- [DATA FOR THIS TASK]
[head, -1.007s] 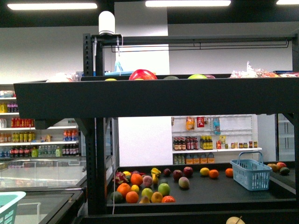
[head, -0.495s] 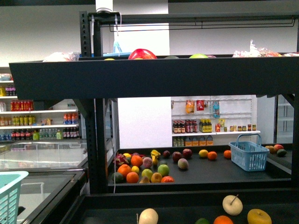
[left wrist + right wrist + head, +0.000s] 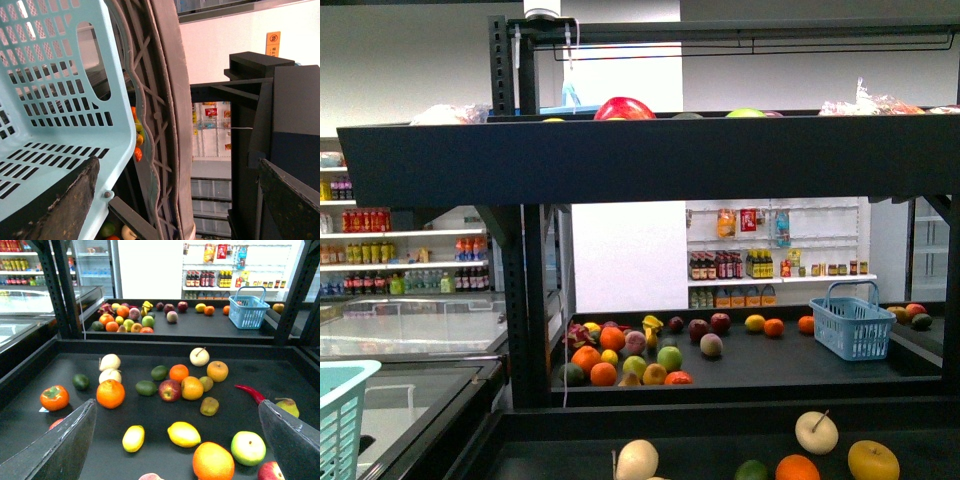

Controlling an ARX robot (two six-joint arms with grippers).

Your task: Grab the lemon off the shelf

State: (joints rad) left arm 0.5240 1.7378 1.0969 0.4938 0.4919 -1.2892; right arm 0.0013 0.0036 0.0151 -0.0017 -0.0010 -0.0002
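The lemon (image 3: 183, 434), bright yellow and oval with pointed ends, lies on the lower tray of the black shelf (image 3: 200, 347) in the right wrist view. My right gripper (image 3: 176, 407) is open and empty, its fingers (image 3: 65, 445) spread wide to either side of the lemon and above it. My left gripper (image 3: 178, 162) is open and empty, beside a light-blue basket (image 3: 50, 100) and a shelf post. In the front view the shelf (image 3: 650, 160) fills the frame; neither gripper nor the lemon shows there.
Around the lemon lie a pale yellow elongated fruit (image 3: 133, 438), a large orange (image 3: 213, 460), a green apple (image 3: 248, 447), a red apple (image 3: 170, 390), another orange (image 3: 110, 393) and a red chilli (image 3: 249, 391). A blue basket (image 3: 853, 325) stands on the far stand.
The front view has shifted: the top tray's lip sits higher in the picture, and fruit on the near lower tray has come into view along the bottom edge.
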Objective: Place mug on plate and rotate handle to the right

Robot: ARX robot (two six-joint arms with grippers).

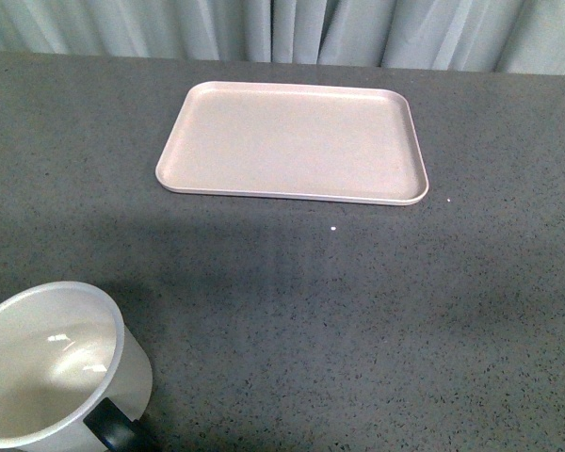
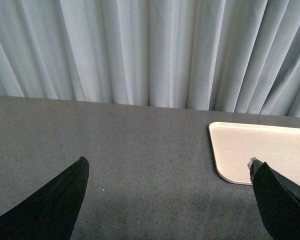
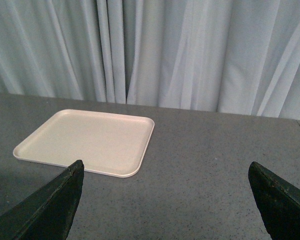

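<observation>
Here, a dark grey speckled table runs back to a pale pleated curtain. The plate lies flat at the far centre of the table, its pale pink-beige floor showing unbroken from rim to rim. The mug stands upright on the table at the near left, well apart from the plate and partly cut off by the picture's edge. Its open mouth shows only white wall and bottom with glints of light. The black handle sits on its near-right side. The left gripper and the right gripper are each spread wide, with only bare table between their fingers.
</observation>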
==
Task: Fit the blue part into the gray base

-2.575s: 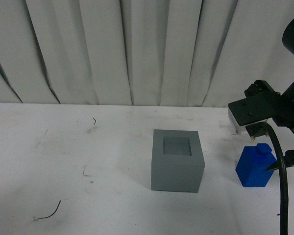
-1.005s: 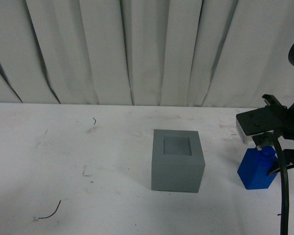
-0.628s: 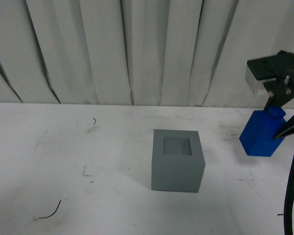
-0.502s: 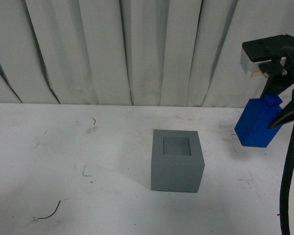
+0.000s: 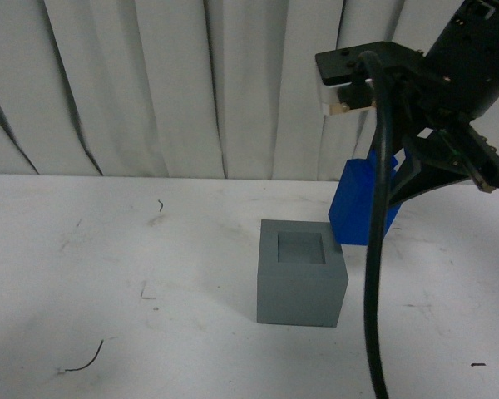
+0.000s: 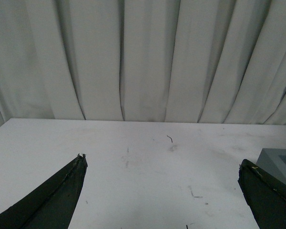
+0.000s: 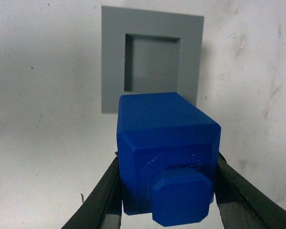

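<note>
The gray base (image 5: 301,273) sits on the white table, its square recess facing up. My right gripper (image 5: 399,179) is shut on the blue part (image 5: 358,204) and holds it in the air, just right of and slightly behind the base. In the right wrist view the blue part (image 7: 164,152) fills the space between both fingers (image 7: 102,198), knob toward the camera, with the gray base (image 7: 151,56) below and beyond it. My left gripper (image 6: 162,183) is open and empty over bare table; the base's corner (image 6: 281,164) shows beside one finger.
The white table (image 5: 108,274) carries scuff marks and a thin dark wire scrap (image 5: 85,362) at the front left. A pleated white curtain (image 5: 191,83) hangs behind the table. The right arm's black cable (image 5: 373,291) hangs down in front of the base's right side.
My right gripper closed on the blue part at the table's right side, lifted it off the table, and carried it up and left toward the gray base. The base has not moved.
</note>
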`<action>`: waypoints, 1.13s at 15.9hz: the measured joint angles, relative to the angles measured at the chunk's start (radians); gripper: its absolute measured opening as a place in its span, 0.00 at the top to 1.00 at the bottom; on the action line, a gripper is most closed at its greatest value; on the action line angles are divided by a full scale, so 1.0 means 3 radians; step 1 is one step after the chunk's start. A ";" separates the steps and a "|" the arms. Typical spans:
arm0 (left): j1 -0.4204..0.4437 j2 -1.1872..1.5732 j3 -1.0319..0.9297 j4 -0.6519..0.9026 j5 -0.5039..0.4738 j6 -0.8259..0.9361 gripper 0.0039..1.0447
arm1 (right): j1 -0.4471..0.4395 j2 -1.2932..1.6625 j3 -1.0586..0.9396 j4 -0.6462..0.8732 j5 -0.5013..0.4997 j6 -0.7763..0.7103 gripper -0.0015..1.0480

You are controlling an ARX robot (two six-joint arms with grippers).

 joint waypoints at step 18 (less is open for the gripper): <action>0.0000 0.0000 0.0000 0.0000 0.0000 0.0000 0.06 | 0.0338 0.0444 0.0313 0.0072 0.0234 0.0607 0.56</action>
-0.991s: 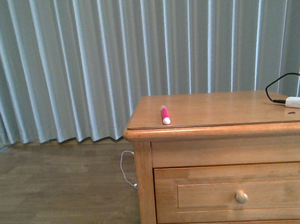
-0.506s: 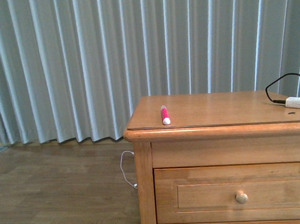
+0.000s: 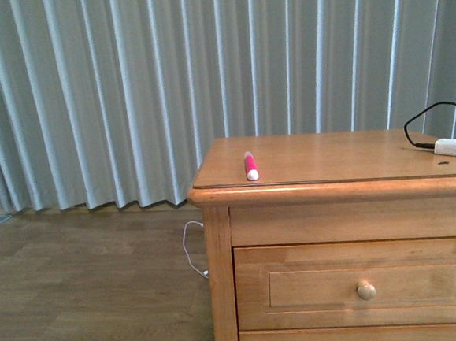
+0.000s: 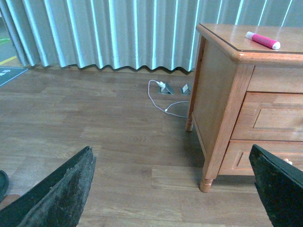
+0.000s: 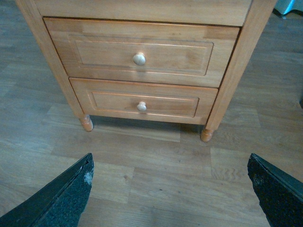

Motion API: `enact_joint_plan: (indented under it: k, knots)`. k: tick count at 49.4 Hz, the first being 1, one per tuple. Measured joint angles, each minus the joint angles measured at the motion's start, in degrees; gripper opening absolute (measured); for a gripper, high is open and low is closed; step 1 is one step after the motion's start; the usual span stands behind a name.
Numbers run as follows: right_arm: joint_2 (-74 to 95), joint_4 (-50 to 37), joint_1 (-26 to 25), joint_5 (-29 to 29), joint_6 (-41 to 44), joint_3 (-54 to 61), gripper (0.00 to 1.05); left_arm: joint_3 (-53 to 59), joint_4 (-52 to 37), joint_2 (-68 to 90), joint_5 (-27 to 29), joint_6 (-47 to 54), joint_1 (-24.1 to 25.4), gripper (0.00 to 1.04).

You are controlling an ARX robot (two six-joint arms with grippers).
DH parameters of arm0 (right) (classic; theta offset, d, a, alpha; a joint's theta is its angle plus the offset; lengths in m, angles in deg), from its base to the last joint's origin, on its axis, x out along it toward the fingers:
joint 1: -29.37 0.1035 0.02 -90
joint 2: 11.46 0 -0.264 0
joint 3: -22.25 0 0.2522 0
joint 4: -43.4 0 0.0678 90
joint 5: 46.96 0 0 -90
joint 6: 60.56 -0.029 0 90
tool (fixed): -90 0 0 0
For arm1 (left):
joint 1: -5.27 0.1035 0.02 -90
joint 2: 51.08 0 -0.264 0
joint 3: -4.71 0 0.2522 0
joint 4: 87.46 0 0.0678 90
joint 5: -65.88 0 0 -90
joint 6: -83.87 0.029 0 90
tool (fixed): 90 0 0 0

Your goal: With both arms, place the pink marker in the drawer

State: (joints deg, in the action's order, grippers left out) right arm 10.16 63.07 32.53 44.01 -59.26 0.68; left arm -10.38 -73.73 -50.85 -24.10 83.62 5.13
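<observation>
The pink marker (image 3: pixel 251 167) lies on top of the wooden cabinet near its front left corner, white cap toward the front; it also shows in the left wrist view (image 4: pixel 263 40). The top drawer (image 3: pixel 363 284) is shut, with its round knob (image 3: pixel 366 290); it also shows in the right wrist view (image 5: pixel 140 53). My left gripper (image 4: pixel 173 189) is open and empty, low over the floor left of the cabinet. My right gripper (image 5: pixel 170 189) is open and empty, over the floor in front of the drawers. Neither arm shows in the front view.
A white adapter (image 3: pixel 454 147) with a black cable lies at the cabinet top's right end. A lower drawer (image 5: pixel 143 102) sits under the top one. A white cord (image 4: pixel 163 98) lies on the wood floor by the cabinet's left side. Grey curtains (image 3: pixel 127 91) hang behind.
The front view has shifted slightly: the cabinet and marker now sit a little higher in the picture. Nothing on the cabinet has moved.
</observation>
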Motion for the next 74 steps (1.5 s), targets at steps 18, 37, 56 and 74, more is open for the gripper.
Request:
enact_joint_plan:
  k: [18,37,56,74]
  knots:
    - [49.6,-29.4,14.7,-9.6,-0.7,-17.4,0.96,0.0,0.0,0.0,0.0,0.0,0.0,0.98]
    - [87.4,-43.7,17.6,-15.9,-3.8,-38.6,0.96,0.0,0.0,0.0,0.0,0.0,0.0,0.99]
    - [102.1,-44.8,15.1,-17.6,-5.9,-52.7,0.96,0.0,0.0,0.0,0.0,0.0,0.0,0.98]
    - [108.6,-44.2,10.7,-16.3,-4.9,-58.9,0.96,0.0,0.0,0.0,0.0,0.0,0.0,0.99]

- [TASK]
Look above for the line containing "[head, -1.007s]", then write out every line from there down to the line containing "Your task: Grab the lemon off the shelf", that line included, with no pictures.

- [COMPLETED TASK]
[head, -1.007s] 
[head, -0.495s] 
[left wrist + right wrist + head, +0.000s] 

Controlling an ARX robot (two six-joint arms with grippers).

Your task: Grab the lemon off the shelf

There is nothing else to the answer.